Task requirements: The answer is every line in the data below that contains the word "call".

Records excerpted from a collection
* * * * *
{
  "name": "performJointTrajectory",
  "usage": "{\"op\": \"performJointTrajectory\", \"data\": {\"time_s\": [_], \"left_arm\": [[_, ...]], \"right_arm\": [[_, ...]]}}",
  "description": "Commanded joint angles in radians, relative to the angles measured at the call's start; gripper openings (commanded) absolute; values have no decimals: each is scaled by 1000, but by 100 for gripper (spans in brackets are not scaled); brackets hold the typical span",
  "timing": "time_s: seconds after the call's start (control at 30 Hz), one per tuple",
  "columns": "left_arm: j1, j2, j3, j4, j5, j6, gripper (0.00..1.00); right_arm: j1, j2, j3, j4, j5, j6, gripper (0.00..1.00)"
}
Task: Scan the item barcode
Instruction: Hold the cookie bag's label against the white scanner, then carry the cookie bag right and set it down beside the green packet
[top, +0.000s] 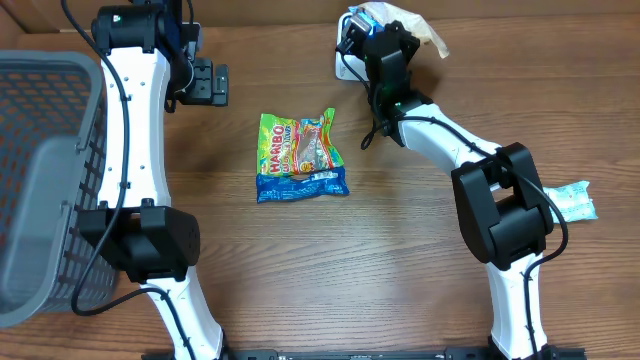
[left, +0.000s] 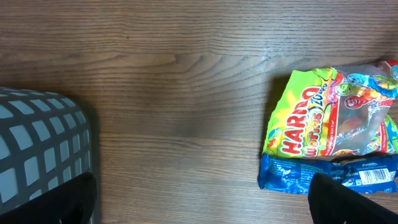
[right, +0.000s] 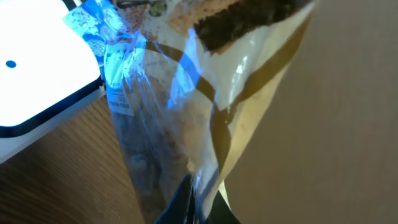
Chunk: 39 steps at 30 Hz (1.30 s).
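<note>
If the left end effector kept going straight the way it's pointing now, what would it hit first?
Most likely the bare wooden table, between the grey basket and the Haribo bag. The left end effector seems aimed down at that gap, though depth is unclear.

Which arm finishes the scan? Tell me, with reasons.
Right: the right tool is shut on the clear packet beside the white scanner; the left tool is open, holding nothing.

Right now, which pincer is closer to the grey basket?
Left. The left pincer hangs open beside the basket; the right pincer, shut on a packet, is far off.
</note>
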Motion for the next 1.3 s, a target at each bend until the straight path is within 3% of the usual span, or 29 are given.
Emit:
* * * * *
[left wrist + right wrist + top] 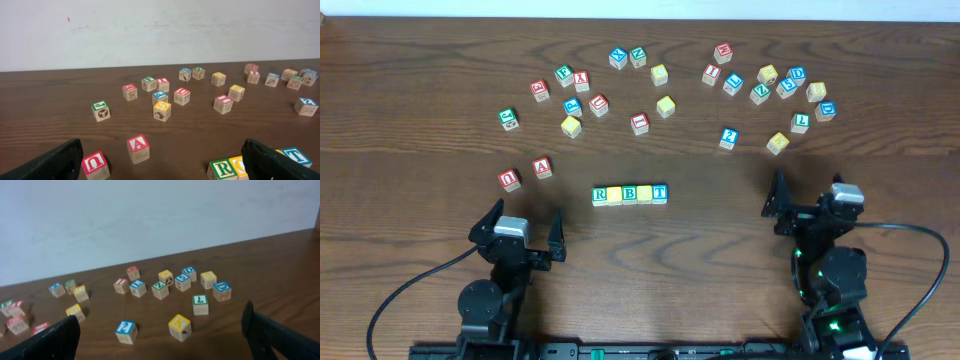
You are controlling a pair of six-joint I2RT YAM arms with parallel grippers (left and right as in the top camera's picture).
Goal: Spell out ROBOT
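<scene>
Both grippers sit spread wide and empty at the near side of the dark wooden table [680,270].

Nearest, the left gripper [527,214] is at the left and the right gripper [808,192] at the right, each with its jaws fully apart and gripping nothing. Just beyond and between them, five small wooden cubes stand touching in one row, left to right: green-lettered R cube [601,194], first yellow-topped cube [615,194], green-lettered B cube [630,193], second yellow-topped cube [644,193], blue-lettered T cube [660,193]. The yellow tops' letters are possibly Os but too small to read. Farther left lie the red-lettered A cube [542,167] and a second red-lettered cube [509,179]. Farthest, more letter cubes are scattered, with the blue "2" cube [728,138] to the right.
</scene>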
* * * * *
Finished task:
  "description": "Commanded joint angles in radians, relative to the angles measured at the call's start; gripper openings (commanded) absolute; values have no decimals: each is scaled by 1000, but by 100 for gripper (spans in brackets are not scaled); brackets hold the typical span",
  "timing": "time_s: seconds after the call's start (control at 30 Hz), one per tuple",

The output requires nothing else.